Jean-Baptiste Turpin du Breuil (Note: Or "de Breuil",) Saint-Martin-de Juillers (into his seigneurial family house "Le Breuil-Malmaud"), 21 September 1734—Les Saintes, 18 April 1783) was a French Navy officer. He served in the War of American Independence.

== Biography ==
Turpin had started sailing at the age of 14 on the FIDELE vessel, commanded by his uncle Admiral Jean-Baptiste Mac Némara, (who had married a young lady Turpin de Jouhé), from a large Irish family.

Turpin joined the Navy as a Garde-Marine on 11 February 1751. In 1753, he commanded the 20-gun xebec Caméléon, sailing from Rochefort to Saint-Domingue and Louisiana.

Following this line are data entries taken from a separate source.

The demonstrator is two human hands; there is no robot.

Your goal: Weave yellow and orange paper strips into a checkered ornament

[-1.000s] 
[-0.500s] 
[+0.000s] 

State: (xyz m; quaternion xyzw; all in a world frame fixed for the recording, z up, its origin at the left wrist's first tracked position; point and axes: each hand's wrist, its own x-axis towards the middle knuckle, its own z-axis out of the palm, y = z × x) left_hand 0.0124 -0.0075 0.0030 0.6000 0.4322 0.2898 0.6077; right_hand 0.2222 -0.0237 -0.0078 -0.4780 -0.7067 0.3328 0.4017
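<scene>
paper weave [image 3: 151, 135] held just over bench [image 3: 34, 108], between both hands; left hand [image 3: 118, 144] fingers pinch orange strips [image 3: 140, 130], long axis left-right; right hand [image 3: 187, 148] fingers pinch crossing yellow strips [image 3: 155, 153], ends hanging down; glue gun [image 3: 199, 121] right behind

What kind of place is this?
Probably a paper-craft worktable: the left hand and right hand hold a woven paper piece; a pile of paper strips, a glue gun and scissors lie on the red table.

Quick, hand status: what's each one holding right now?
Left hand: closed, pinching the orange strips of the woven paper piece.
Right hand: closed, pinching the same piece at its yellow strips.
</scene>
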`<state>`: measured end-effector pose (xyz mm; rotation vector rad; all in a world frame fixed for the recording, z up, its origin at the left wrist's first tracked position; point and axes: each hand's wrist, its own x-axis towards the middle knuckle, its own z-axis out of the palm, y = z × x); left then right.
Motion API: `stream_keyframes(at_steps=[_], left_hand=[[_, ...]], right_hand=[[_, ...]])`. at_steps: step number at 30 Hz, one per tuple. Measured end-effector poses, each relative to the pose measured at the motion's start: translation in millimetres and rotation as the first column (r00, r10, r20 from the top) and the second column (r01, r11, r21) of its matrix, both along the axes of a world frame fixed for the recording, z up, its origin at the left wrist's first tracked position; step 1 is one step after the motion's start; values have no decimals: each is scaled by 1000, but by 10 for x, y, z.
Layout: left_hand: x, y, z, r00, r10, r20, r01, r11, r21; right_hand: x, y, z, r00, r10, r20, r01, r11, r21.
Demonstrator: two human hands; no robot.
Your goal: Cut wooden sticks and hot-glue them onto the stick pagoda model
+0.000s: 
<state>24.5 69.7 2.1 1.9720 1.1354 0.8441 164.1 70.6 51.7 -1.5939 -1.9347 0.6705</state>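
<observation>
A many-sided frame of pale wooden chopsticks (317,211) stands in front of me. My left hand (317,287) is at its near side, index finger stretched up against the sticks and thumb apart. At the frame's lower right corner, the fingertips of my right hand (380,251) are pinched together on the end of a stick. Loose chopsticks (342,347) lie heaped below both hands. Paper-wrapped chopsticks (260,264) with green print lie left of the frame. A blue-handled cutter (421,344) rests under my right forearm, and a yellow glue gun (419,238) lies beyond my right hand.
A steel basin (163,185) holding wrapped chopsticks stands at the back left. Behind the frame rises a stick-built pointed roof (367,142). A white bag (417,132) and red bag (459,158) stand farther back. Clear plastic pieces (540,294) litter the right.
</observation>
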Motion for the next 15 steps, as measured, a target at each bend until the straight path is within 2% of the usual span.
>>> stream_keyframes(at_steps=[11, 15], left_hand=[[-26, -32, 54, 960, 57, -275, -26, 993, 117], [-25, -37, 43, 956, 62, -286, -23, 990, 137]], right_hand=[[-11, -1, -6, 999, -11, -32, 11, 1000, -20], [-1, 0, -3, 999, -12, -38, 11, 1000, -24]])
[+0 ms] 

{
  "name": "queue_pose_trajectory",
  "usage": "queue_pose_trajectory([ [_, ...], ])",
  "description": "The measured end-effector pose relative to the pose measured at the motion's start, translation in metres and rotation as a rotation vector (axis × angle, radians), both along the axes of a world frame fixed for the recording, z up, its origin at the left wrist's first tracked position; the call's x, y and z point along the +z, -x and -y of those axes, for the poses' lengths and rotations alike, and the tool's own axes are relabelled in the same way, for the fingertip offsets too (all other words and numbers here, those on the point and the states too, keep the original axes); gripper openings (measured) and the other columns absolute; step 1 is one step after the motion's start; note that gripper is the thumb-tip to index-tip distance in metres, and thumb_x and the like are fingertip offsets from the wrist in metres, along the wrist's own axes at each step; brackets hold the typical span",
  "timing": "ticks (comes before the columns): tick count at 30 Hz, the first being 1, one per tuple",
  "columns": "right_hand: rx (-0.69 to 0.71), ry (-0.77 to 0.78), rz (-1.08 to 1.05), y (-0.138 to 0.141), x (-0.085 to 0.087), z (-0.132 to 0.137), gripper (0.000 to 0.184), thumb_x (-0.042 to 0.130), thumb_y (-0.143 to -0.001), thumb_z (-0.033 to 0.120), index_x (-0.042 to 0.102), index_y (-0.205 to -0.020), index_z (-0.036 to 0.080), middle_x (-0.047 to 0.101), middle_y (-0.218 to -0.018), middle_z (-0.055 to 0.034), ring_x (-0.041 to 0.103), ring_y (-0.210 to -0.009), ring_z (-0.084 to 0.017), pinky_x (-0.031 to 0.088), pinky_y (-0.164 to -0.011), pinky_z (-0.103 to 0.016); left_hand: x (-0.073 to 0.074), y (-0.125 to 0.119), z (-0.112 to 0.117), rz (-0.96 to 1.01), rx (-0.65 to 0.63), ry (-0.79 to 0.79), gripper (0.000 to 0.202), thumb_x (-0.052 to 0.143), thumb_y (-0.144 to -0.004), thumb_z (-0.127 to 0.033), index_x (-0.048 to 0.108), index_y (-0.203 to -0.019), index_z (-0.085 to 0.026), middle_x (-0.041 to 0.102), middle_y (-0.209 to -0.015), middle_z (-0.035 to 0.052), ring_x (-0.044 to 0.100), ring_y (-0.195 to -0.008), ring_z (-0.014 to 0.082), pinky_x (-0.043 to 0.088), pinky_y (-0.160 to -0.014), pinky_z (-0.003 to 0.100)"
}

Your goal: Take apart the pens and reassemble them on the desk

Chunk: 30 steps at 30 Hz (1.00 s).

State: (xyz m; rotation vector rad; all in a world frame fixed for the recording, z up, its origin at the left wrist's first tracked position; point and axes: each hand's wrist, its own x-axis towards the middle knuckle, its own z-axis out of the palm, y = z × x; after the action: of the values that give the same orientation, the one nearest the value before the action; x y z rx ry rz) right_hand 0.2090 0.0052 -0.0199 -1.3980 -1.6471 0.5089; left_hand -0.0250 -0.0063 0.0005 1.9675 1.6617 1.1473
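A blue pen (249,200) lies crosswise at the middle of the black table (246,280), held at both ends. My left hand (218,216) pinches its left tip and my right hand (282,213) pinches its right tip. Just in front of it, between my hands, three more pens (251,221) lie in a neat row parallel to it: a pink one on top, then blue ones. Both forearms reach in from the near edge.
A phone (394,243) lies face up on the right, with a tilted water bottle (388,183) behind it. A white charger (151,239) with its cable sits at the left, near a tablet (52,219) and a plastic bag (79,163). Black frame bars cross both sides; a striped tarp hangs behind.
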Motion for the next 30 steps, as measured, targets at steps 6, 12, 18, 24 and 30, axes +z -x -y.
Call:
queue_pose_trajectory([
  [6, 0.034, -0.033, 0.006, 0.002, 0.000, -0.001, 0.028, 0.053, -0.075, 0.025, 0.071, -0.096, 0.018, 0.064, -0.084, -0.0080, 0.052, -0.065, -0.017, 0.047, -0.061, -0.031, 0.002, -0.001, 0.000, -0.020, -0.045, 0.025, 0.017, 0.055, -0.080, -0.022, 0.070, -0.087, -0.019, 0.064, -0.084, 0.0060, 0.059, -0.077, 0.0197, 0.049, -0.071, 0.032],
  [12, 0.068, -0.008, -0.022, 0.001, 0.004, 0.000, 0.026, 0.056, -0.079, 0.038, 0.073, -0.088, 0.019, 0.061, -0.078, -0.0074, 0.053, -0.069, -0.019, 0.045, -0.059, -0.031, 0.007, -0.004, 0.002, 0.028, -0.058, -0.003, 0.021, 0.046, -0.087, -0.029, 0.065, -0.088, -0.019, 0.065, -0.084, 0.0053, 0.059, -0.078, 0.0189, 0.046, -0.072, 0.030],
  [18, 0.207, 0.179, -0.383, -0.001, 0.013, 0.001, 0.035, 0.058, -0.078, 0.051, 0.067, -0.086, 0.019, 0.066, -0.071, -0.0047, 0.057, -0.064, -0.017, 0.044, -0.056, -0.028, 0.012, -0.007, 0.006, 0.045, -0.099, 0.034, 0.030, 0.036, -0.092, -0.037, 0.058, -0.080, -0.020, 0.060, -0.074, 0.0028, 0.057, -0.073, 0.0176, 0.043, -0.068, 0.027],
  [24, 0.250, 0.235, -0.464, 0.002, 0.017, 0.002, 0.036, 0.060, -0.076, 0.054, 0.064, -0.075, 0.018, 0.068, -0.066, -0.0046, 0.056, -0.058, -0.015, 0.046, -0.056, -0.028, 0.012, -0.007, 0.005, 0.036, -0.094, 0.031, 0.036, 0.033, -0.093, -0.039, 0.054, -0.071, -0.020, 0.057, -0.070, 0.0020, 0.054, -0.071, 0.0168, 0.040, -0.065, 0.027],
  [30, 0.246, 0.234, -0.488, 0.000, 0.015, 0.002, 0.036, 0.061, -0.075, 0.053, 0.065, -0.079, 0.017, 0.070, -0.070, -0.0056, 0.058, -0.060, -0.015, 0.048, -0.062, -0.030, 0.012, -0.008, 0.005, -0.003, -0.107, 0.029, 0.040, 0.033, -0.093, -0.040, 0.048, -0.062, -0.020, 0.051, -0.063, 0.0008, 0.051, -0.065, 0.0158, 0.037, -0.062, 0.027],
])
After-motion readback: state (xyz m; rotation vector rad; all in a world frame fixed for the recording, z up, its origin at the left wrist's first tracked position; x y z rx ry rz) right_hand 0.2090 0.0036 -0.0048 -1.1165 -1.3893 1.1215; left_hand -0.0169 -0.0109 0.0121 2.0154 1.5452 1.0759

He returned in 1754.

Turpin was promoted to Lieutenant on 1 October 1764. In 1773, he commanded the 12-gun corvette Écureuil, and sailed from Brest to Martinique. He then continued to the Windward Islands.

Turpin married Marie Elisabeth GERMAIN DU PATY at Saint-Pierre, Martinique.

Turpin was promoted to Captain on 4 April 1777. The year after, he captained the 60-gun Fier, part of the First Division of the Blue squadron in the fleet under Orvilliers. He took an incidental part in the Battle of Ushant on 27 July 1778, although Fier was so underpowered compared to the other ships of the line that she remained outside the line of battle, with the frigates.

Turpin captained Fier at the Capture of Grenada on 3 July 1779. On 16 August 1779, Fier was damaged in a gale, losing her mainmast, her mizzen and her fore-topmast, and had to anchor at Martinique to effect repairs.

In 1781, he captained the 74-gun Hercule in the Blue squadron of the fleet under De Grasse. He took part in the Battle of the Chesapeake on 5 September 1781, and in the subsequent Siege of Yorktown.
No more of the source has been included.